From the moment director Taylor Hackford starts "Ray" with a shot of Jamie Foxx's fingers hitting the piano keys and breaking into the unmistakable rhythms of "What'd I Say," it's clear that Ray Charles' unstoppable music will power this film. It's axiomatic that any picture with songs like "I Got a Woman," "Georgia on My Mind," "Hit the Road Jack" and "I Can't Stop Loving You" is going to get cut all the slack it needs.
"Ray" in fact turns out to be a proudly conventional film that combines an involving true story, irresistible music and a charismatic performance in a way that makes us not only forgive but actually almost relish how standard the presentation is.
Though Charles does most of the soundtrack singing and playing, it is Foxx (a gifted pianist in real life) whose dominating performance as the blind singer is the essence of "Ray's" success. Even those who've seen the former comic actor go from strength to strength in his earlier serious films ("Any Given Sunday," "Ali," "Collateral") will be impressed by the way he emerges here as a full-blown dramatic star.
The actor spent considerable time with Charles before the singer's death earlier this year and does an uncanny job duplicating his mannerisms. But his performance goes well beyond impersonation. Foxx takes this role and runs with it, imbuing his character with all the characteristics -- nerve, shrewdness, self-interest and a keen sense of humor -- that the real Ray Charles needed to overcome the obstacles to his success.
One of the striking things about "Ray" is the way Foxx's performance gives the uncanny impression of watching the real Charles reliving his life on screen. The actor makes us believe that what's in front of our eyes really happened, which turns out to be more of a feat than might be imagined.

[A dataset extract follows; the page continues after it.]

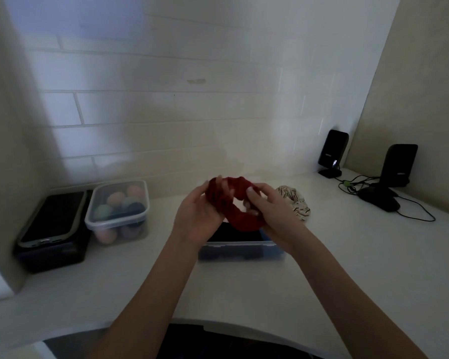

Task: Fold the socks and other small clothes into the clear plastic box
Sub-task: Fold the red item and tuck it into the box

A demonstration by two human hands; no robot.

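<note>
We pinch the red sock (235,203) with both hands, left hand (200,211) and right hand (267,206), above the box (240,248), mid-fold; next it likely needs tucking in.

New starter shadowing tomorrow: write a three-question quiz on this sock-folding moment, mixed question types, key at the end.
1. True or false: both hands grip the red sock above the clear plastic box.
2. Which item lies on the counter just right of the right hand?
A. the striped cloth
B. a mug
C. a book
3. Fill in: the lidded tub at the left stands beside a black case with a ____ lying on top.

Key
1. True; the left hand holds one end and the right hand the other.
2. A
3. phone
</note>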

That's because so much of the script (by James L. White from a story by director Hackford and White) fits so snugly into the traditional been-there confines of movie biography. The specifics may be Charles' own, but the dialogue is so on-the-nose and the overall dramatic thrust so familiar -- talented man haunted by childhood trauma, hurting his marriage by sleeping around, drawn to and finally kicking heroin -- that much of what happens to Charles is completely predictable.
What paradoxically saves the situation, aside from Foxx's galvanizing performance, is that Hackford believes passionately in the value of the well-worn conventions he's recapitulating. When you combine that conviction with the reality that we're so conditioned to biopics being structured this way that we're more than comfortable with the approach, you get a film that is wholly entertaining despite its shortcomings.
It also doesn't hurt that Charles' story is a long and involving one, told with the aid of multiple flashbacks and a great number of characters. Adroitly cast by Nancy Klopper, "Ray" showcases more talented African American actors than most studios will feature in an entire year of releases.
Making perhaps the strongest impression is the film's least known performer, a debuting Sharon Warren, who appears early and unforgettably as Charles' stick-thin firebrand of a mother, Aretha Robinson. "Always remember your promise to me," she insists to her son in an early flashback. "Don't let nobody or nothing turn you into no cripple."
"Ray's" narrative proper begins with the young musician taking a bus out of the South to Seattle, where he meets a young Quincy Jones (Larenz Tate) and falls under the domination of a manipulative club owner.
But Charles, whose mantra was "I might be blind but I ain't stupid," was impossible to take advantage of for long. Becoming his own man and going on the road, he refused to use either a cane or a dog. He developed a variety of strategies for coping with blindness, from insisting on being paid in singles to using his ears as his eyes. And, following other band members, he found himself drawn to the blandishments of heroin.
Gradually, Charles meets the key people in his life: wife Della Bea (Kerry Washington) and Atlantic Records' Ahmet Ertegun (Curtis Armstrong), who wants him to develop a personal style, something Charles initially resists because, "When you're blind you ain't got that many choices. What if people don't like who I am?"
They did. Charles went on to a musical career that included 12 Grammys, 76 singles on the bestseller charts and more than 75 albums. But numbers can't indicate the influence of a musician who transcended genres and created new ones, who mastered styles including jazz and country and western and is credited with combining gospel and rhythm and blues to create soul. It's hard to separate his only-in-America story from that of American popular music, hard not to be impressed by his aspirations, his abilities, his unforeseen artistic trajectory.